EXERCISE DESCRIPTION — Every line of the data below should be written out word for word.
== Segment start ==
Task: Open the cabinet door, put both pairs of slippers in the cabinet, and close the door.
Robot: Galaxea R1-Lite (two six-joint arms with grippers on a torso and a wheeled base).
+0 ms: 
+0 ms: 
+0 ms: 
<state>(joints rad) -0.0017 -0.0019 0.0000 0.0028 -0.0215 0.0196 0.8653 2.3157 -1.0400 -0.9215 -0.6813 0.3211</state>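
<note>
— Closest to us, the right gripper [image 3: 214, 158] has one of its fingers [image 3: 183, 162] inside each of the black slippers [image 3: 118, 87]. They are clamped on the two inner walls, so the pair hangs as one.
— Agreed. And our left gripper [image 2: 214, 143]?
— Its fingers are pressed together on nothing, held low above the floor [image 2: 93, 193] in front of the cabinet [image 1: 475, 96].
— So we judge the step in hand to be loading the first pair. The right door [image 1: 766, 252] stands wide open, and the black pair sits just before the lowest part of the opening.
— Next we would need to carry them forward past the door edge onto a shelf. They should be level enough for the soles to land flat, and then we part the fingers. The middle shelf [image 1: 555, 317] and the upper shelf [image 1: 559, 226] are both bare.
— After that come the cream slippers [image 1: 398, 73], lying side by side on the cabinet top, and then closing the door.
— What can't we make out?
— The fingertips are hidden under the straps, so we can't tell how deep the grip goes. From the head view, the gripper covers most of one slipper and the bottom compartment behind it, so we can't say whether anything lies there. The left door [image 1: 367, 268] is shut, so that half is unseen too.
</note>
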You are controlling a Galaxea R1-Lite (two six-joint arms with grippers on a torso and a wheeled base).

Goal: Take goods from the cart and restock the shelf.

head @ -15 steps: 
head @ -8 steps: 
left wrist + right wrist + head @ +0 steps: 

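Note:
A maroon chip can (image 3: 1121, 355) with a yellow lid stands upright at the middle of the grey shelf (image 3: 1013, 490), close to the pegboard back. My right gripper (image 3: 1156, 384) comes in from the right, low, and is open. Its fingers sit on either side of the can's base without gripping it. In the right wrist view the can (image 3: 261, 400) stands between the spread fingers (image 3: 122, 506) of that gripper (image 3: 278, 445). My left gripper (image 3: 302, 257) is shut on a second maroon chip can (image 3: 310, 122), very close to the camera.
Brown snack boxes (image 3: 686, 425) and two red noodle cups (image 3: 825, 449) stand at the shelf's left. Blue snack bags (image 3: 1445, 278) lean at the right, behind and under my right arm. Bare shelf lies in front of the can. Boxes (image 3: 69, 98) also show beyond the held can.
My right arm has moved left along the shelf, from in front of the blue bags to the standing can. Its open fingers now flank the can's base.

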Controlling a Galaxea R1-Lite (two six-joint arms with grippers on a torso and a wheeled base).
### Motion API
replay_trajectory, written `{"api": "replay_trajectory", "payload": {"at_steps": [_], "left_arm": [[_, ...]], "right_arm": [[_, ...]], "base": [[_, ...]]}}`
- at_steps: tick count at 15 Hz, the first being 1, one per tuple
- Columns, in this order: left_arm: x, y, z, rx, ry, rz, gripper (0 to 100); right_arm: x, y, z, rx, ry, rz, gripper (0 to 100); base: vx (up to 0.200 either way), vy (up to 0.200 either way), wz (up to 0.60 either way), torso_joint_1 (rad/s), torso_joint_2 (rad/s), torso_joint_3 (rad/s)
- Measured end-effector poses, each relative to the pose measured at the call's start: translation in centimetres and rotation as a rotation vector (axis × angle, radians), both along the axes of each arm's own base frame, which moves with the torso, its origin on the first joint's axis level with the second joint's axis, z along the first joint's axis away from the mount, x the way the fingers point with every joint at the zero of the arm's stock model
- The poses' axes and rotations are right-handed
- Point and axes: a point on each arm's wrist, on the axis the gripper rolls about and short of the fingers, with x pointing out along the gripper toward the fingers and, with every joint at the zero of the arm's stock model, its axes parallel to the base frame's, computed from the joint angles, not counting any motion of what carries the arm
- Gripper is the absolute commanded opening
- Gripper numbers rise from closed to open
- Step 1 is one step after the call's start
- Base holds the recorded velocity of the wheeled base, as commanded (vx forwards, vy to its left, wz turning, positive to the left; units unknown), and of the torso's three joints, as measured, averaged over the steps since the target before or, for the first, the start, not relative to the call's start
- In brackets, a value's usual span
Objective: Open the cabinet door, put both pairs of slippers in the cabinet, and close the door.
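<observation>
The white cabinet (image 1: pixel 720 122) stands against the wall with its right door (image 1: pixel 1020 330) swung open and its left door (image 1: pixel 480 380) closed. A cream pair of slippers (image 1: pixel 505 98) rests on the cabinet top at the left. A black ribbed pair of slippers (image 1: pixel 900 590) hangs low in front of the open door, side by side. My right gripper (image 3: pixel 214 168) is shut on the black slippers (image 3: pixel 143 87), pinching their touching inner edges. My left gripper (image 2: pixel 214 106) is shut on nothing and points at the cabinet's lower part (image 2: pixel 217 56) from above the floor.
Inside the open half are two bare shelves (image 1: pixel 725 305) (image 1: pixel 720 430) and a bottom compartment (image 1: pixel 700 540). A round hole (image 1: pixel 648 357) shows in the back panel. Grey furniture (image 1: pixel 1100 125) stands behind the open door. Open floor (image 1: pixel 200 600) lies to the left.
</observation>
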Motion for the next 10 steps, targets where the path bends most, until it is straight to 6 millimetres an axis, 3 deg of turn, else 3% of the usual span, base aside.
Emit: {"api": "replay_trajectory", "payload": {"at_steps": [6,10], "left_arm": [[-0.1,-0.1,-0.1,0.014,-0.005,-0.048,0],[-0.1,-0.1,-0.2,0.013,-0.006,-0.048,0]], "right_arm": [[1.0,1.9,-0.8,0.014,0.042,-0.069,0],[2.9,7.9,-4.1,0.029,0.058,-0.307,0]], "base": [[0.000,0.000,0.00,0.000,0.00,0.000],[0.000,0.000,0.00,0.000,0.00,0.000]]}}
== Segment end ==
YOUR RESPONSE —
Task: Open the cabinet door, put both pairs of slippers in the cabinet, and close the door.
Robot: Galaxea R1-Lite (two six-joint arms with grippers on a torso and a wheeled base).
+0 ms: 
+0 ms: 
+0 ms: 
<state>(joints rad) -0.0017 -0.0019 0.0000 0.0028 -0.0215 0.0196 0.8653 2.3157 -1.0400 -0.9215 -0.6813 0.3211</state>
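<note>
— Closest to us, the right gripper [image 3: 214, 158] has one of its fingers [image 3: 183, 162] inside each of the black slippers [image 3: 118, 87]. They are clamped on the two inner walls, so the pair hangs as one.
— Agreed. And our left gripper [image 2: 214, 143]?
— Its fingers are pressed together on nothing, held low above the floor [image 2: 93, 193] in front of the cabinet [image 1: 475, 96].
— So we judge the step in hand to be loading the first pair. The right door [image 1: 766, 252] stands wide open, and the black pair sits just before the lowest part of the opening.
— Next we would need to carry them forward past the door edge onto a shelf. They should be level enough for the soles to land flat, and then we part the fingers. The middle shelf [image 1: 555, 317] and the upper shelf [image 1: 559, 226] are both bare.
— After that come the cream slippers [image 1: 398, 73], lying side by side on the cabinet top, and then closing the door.
— What can't we make out?
— The fingertips are hidden under the straps, so we can't tell how deep the grip goes. From the head view, the gripper covers most of one slipper and the bottom compartment behind it, so we can't say whether anything lies there. The left door [image 1: 367, 268] is shut, so that half is unseen too.
</note>
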You are controlling a Galaxea R1-Lite (two six-joint arms with grippers on a torso and a wheeled base).

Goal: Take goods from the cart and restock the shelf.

head @ -15 steps: 
head @ -8 steps: 
left wrist + right wrist + head @ +0 steps: 

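Note:
A maroon chip can (image 3: 1121, 355) with a yellow lid stands upright at the middle of the grey shelf (image 3: 1013, 490), close to the pegboard back. My right gripper (image 3: 1156, 384) comes in from the right, low, and is open. Its fingers sit on either side of the can's base without gripping it. In the right wrist view the can (image 3: 261, 400) stands between the spread fingers (image 3: 122, 506) of that gripper (image 3: 278, 445). My left gripper (image 3: 302, 257) is shut on a second maroon chip can (image 3: 310, 122), very close to the camera.
Brown snack boxes (image 3: 686, 425) and two red noodle cups (image 3: 825, 449) stand at the shelf's left. Blue snack bags (image 3: 1445, 278) lean at the right, behind and under my right arm. Bare shelf lies in front of the can. Boxes (image 3: 69, 98) also show beyond the held can.
My right arm has moved left along the shelf, from in front of the blue bags to the standing can. Its open fingers now flank the can's base.
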
Controlling a Galaxea R1-Lite (two six-joint arms with grippers on a torso and a wheeled base).
### Motion API
replay_trajectory, written `{"api": "replay_trajectory", "payload": {"at_steps": [_], "left_arm": [[_, ...]], "right_arm": [[_, ...]], "base": [[_, ...]]}}`
- at_steps: tick count at 15 Hz, the first being 1, one per tuple
- Columns, in this order: left_arm: x, y, z, rx, ry, rz, gripper (0 to 100); right_arm: x, y, z, rx, ry, rz, gripper (0 to 100); base: vx (up to 0.200 either way), vy (up to 0.200 either way), wz (up to 0.60 either way), torso_joint_1 (rad/s), torso_joint_2 (rad/s), torso_joint_3 (rad/s)
- Measured end-effector poses, each relative to the pose measured at the call's start: translation in centimetres and rotation as a rotation vector (axis × angle, radians), both along the axes of each arm's own base frame, which moves with the torso, its origin on the first joint's axis level with the second joint's axis, z along the first joint's axis away from the mount, x the way the fingers point with every joint at the zero of the arm's stock model
- The poses' axes and rotations are right-handed
- Point and axes: a point on each arm's wrist, on the axis the gripper rolls about and short of the fingers, with x pointing out along the gripper toward the fingers and, with every joint at the zero of the arm's stock model, its axes parallel to the base frame's, computed from the joint angles, not counting any motion of what carries the arm
- Gripper is the absolute commanded opening
- Gripper numbers rise from closed to open
- Step 1 is one step after the call's start
- Base holds the recorded velocity of the wheeled base, as commanded (vx forwards, vy to its left, wz turning, positive to the left; units unknown), and of the torso's three joints, as measured, averaged over the steps since the target before or, for the first, the start, not relative to the call's start
- In brackets, a value's usual span
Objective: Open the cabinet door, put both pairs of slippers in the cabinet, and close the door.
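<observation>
The white cabinet (image 1: pixel 720 122) stands against the wall with its right door (image 1: pixel 1020 330) swung open and its left door (image 1: pixel 480 380) closed. A cream pair of slippers (image 1: pixel 505 98) rests on the cabinet top at the left. A black ribbed pair of slippers (image 1: pixel 900 590) hangs low in front of the open door, side by side. My right gripper (image 3: pixel 214 168) is shut on the black slippers (image 3: pixel 143 87), pinching their touching inner edges. My left gripper (image 2: pixel 214 106) is shut on nothing and points at the cabinet's lower part (image 2: pixel 217 56) from above the floor.
Inside the open half are two bare shelves (image 1: pixel 725 305) (image 1: pixel 720 430) and a bottom compartment (image 1: pixel 700 540). A round hole (image 1: pixel 648 357) shows in the back panel. Grey furniture (image 1: pixel 1100 125) stands behind the open door. Open floor (image 1: pixel 200 600) lies to the left.
</observation>
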Motion for the next 10 steps, targets where the path bends most, until it is straight to 6 millimetres an axis, 3 deg of turn, else 3% of the usual span, base aside.
Emit: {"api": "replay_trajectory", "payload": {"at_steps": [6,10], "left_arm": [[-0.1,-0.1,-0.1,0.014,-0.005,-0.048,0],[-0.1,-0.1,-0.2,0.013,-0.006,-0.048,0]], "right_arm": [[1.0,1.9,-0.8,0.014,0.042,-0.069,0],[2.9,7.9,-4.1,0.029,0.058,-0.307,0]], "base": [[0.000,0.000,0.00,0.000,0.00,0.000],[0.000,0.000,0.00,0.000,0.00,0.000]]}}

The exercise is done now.